Wygląda na to, że jest to szybka odpowiedź mBanku na ostatnią nowość od Revoluta. Chodzi o udostępnienie bezprowizyjnej platformy do handlowania akcjami dla wszystkich użytkowników, a nie tylko posiadaczy pakietu Metal. Użytkownicy, którzy korzystają z usług brytyjskiego fintechu za darmo, mogą wykonać 3 bezprowizyjne transakcje w miesiącu. Naszą recenzję bezprowizyjnej platformy Revoluta możecie znaleźć w podlinkowanym tekście.
Prowizja w mBanku niższa o połowę
Jak prezentuje się nowa oferta mBanku? Prowizje minimalne od zleceń na giełdach amerykańskich, brytyjskich i niemieckich zostały obniżone o połowę. Oznacza to, że inwestując na NYSE, NASDAQ, LSA i DB zapłacimy prowizję w wysokości 0,29% – od wczoraj minimum 19 złotych, a nie 38 złotych, jak miało to miejsce wcześniej. Poniżej tabela prezentowana na stronie mBanku.
Cztery giełdy zagraniczne to ponad 2,3 tys. akcji i ETF – w tym najwięksi rynkowi giganci, spółki technologiczne z zestawu FAANG i bohaterowie ostatnich debiutów giełdowych. Wszystkie akcje są dostępne w standardzie, dla każdego użytkownika usługi eMakler w mBanku – czytamy w komunikacie.

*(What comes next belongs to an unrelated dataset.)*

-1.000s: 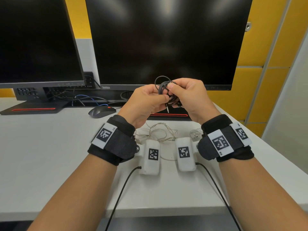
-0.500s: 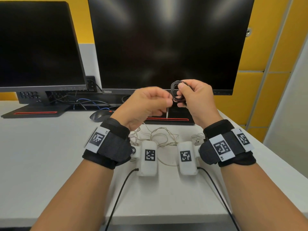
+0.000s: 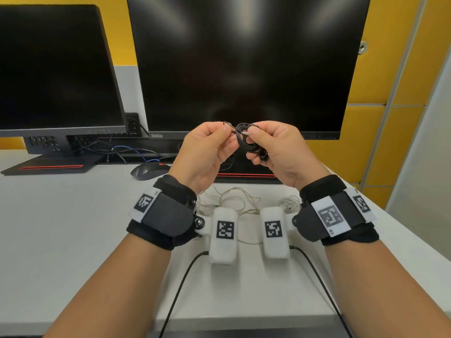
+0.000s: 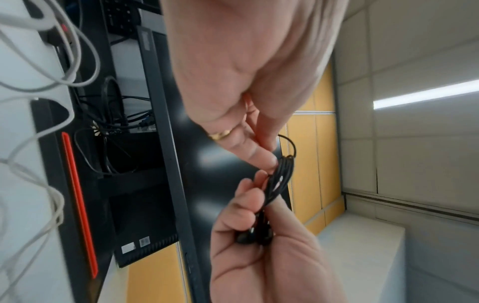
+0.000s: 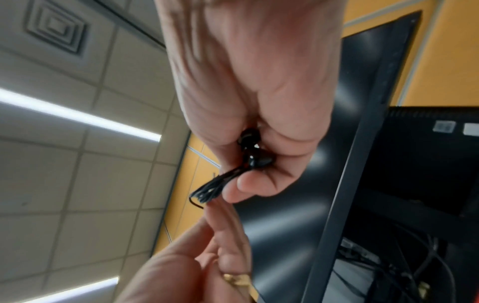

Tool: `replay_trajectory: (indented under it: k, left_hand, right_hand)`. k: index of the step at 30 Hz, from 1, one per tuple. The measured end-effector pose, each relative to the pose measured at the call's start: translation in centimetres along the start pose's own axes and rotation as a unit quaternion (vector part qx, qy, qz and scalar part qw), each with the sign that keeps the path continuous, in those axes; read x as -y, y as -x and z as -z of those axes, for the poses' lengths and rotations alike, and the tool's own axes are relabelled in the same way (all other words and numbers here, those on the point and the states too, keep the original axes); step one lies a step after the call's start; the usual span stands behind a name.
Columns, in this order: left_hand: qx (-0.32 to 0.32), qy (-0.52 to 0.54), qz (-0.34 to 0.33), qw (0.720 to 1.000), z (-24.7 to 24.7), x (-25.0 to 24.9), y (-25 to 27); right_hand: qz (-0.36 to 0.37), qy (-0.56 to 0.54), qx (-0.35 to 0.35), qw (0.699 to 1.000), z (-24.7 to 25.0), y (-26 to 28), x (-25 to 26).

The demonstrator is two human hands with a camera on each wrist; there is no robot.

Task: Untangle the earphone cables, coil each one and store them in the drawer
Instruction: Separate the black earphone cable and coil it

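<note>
The left hand (image 3: 207,152) now pinches the black cable's (image 3: 246,140) loose end.

Right hand (image 5: 249,98) gripping a thin black coiled earphone cable (image 5: 215,184)

Two glossy black earbuds (image 5: 252,151) sit tucked in its curled fingers, the coil poking out toward the left hand (image 5: 197,264), which pinches a loose strand and has a gold ring (image 5: 237,279) on. Big dark flat monitor (image 5: 344,143) behind.

Your left hand (image 3: 207,150) and right hand (image 3: 275,147): raised together before you, fingers curled, each pinching, forearms extended.
</note>
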State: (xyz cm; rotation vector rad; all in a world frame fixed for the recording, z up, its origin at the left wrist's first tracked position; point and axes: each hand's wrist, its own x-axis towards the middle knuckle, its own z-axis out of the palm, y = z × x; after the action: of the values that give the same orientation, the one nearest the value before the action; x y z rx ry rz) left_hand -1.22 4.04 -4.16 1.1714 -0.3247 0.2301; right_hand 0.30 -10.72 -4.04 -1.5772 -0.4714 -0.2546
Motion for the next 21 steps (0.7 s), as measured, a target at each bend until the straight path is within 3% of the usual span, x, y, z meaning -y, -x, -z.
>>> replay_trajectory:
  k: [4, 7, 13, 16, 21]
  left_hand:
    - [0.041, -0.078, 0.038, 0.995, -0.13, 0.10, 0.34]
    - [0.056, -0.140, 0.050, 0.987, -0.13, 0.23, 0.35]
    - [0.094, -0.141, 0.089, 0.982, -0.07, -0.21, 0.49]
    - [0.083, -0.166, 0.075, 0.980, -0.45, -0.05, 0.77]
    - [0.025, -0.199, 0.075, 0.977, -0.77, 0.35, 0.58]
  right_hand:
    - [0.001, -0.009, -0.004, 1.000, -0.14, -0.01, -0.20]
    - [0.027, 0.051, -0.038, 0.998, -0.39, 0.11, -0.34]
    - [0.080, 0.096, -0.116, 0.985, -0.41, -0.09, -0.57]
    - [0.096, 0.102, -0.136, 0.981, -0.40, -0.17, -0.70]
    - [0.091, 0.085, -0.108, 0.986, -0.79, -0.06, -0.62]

To kolejny dowód na to, że im większa konkurencja, tym lepsze oferty dla klientów. Pojawienie się Revoluta na polskim rynku sprawiło, że niemal każdy bank przygotował swoje pakiety wielowalutowe, a teraz zaczynają one obniżać także prowizje za handlowanie akcjami.

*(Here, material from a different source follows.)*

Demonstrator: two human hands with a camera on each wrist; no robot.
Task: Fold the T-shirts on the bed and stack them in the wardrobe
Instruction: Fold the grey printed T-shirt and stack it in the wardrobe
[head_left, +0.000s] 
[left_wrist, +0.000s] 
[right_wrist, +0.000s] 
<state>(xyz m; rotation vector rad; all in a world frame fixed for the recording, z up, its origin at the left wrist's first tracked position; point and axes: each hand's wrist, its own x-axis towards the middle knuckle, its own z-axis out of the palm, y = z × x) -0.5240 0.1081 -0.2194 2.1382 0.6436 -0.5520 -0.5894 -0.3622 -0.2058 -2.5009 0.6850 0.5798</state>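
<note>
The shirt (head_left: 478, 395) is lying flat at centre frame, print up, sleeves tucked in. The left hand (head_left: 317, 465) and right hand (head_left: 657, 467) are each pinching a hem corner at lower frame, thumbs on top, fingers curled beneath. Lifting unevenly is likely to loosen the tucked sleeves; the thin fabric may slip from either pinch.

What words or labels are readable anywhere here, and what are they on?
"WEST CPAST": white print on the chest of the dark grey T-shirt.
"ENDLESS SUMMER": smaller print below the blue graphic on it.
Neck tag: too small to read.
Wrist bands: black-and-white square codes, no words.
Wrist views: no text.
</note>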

Mamy nadzieję, że to dopiero początek większych zmian w tym zakresie. Tym bardziej, że do debiutu w Polsce przygotowuje się również litewski fintech Evarvest, który ma pozwolić na łatwy i tani dostęp do akcji obligacji i funduszy inwestycyjnych typu ETF notowanych na ponad 30 giełdach na całym świecie.